Todavía el Conde creía recordar el sabor pastoso del helado de mamey y su júbilo al ver las maniobras de un hermoso yate de maderamen marrón, del cual salían hacia el cielo dos enormes varas de pesca que le daban un aspecto de insecto flotante. SÍ el recuerdo era real, el Conde había seguido al yate con la vista mientras se acercaba suavemente a la costa, sorteaba la flotilla de desvencijados botes de pesca anclados en la caleta y fondeaba junto al embarcadero. Fue entonces cuando un hombre rojizo y sin camisa había saltado del yate hacia el muelle de hormigón, para recibir la cuerda que otro hombre, cubierto con una gorra blanca y sucia, le lanzaba desde la embarcación. Tirando del cabo, el hombre rojizo acercó el yate a un poste y lo amarró con un lazo perfecto.

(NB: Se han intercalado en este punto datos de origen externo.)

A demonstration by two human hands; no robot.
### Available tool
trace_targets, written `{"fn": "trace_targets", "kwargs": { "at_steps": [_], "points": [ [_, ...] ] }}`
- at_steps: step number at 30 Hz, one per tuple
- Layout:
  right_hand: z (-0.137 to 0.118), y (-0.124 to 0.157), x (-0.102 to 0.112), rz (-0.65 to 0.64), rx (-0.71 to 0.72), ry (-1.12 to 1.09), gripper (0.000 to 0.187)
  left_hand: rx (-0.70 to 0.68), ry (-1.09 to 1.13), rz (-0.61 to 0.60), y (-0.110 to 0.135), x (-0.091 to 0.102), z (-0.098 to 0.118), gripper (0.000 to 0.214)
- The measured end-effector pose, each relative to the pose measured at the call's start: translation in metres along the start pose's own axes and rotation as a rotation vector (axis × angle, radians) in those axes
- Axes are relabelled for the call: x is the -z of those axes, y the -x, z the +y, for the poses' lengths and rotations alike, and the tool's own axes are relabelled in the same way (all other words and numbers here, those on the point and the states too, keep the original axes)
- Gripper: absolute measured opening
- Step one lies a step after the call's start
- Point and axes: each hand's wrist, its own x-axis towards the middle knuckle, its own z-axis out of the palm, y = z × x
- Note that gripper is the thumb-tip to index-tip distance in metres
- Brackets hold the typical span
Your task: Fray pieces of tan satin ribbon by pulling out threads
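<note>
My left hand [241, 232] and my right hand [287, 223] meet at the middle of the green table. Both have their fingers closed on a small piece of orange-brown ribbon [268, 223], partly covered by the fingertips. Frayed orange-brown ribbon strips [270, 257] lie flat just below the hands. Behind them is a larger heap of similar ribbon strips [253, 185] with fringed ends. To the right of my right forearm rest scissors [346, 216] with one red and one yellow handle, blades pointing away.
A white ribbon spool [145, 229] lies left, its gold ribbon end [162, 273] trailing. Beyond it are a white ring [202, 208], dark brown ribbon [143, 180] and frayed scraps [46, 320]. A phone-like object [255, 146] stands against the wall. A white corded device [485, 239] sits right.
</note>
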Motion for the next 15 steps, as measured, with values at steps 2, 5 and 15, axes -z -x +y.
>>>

Quizás su abuelo Rufino le había comentado algo, pero los ojos y la memoria del Conde ya se habían detenido en el otro personaje, el hombre de la gorra, que usaba además unos espejuelos redondos con cristal verde y lucía una barba tupida y canosa. El niño no había dejado de observarlo mientras saltaba de la brillante embarcación y se detenía para hablar algo con el hombre rojo que lo esperaba en el muelle. El Conde viviría convencido de haber visto cómo los hombres se estrechaban las manos y, sin soltarse, hablaban por un tiempo impreciso en el recuerdo, tal vez durante un minuto o toda una hora, pero siempre con las manos cogidas, hasta que el hombre viejo de la barba abrazó al otro, y sin mirar atrás, avanzó por el muelle hacia la costa. Algo de Santa Claus había en aquel hombre barbudo y un poco sucio, de manos y pies grandes, que caminaba con seguridad pero de un modo que denotaba tristeza. O quizás sólo era un insondable efecto magnético y premonitorio, dirigido hacia el mundo de las nostalgias todavía por vivir, agazapadas en un futuro que el niño ni siquiera podía imaginar.